It's also why I focus on http-kit for now.
huh, it looks like you're right re: multiple events. I had naïvely thought that jetty, being older, would have less odd edge cases, but maybe in this case that is not true
i wonder if this sse implementation on top of http-kit would behave correctly..
I wen't directly to AsyncChannel from Http-kit eschewing the core.async one. That way I get the on-close callback. Make sure to use http-kit v2.9.0-beta2 though, the v2.8.1 has an issue on that front.
looks like with http-kit it still sends two events after the client closes the connection, in my implementation, with the heartbeat set to a very large number ie. disabled and I can get jetty to send three extra events by ctrl-c'ing the curl request right after making it.
😱
> curl -s -H "Accept-Encoding: gnotzip" ''
event: datastar-patch-elements
data: elements <h1>1</h1>
^C⏎
w/ http-kit:
sending 1
sent 1
sending 2
sent 2
sending 3
sent 3
sending 4
sent 4
sending 5
sent 5
sending 6
sent 6
sending 7
sent 7
sending 8
sent 8
sending 9
sent 9
sending 10
sent 10
[async-io-5] INFO d*.sse - {:msg "Event channel has closed. Shutting down SSE stream.", :line 126}
Leaving SSE context.using this interceptor:
(def events-interceptor
(d*/sse-interceptor
::events
(fn [ch _context]
(future
(loop [i 1]
(when (<= i 10)
(println "sending " i)
(when (patch-elements ch [:h1 i])
(println "sent ", i)
(Thread/sleep 1000)
(recur (inc i)))))
(close! ch)))))
edit: investigating if i messed something up since this feels very suboptimal...I think I am just going to stick to my implementation and jetty for now, and not assume that event sent = event received, since that's not guaranteed even if you can detect immediately when the connection is closed.
the bug above may be when the heartbeat is set to 999, which might lead to http-kit never noticing that the client closed the connection? (pedestal 0.8.1, http-kit 2.9.0-beta2)

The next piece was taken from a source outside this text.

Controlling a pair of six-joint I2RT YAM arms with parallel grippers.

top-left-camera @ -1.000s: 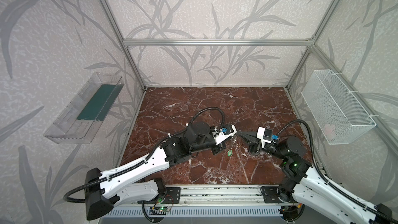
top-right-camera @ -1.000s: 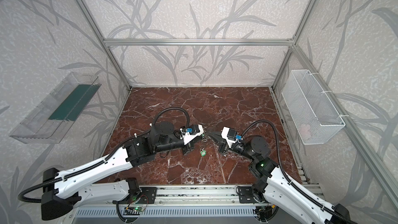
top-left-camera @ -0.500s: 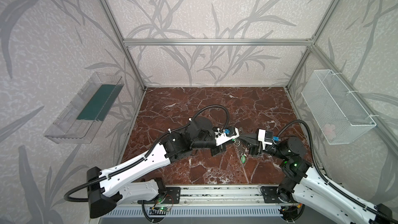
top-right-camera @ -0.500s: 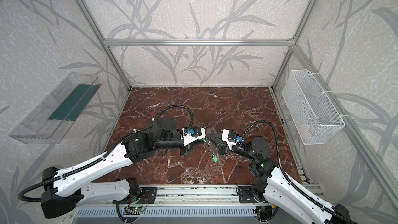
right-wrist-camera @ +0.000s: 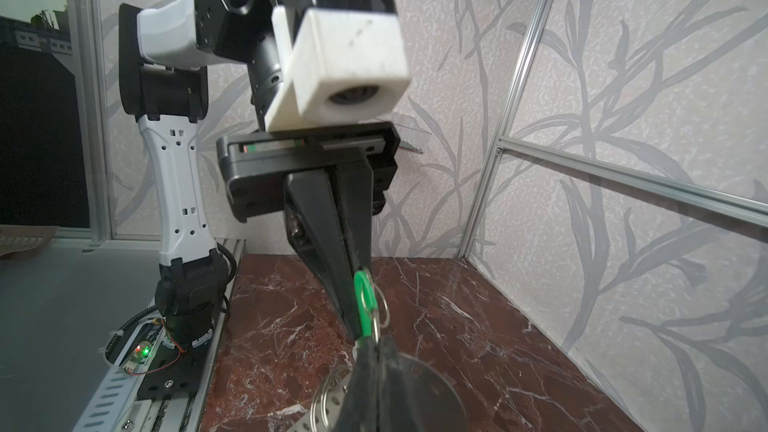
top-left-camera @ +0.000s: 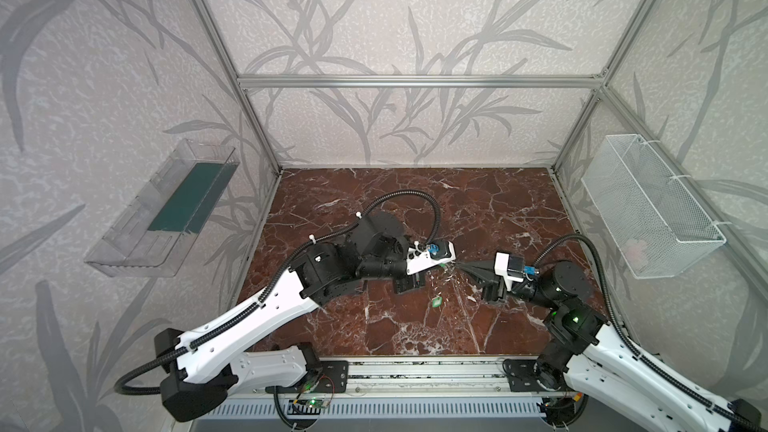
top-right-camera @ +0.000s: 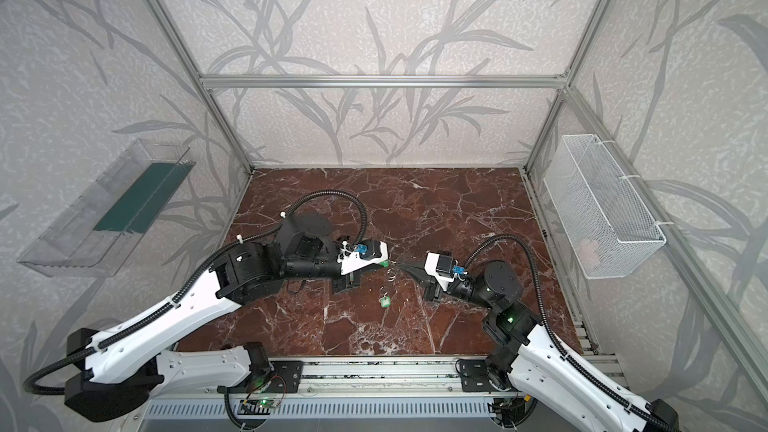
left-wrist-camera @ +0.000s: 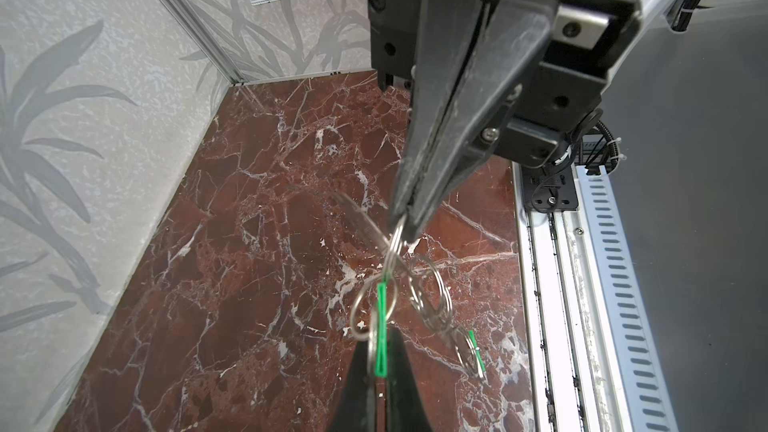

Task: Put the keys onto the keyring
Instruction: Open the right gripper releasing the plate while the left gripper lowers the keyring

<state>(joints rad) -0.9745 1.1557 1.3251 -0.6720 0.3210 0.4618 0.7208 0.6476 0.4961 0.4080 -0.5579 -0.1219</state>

If I am correct adding the core.async channel make it so you need to lose 1 event before the disconnection is detected. You should lose 1 event (on the second send the channel is closed) with http-kit and 2 event with jetty (on the third send the channel will be closed). At least that what I remember figuring out when I did some thinking on this some months ago...
You are right I made a typo... It's not user facing so I'll need to correct it.
Typically if you use the AsyncChannel the way it's presented in the https://github.com/http-kit/http-kit/wiki/3-Server#using-http-kits-unified-api (using as-channel in the handler) middleware/interceptors that modify the response won't work. The response is sent to the client before middleware or interceptors run the :leave the part.
The response committed channel puzzled me at first but that's the trick use to defer the sending of the response after the whole interceptor stack is done. It's a really neat way of doing it and I have taken inspiration from this pattern in the SDK.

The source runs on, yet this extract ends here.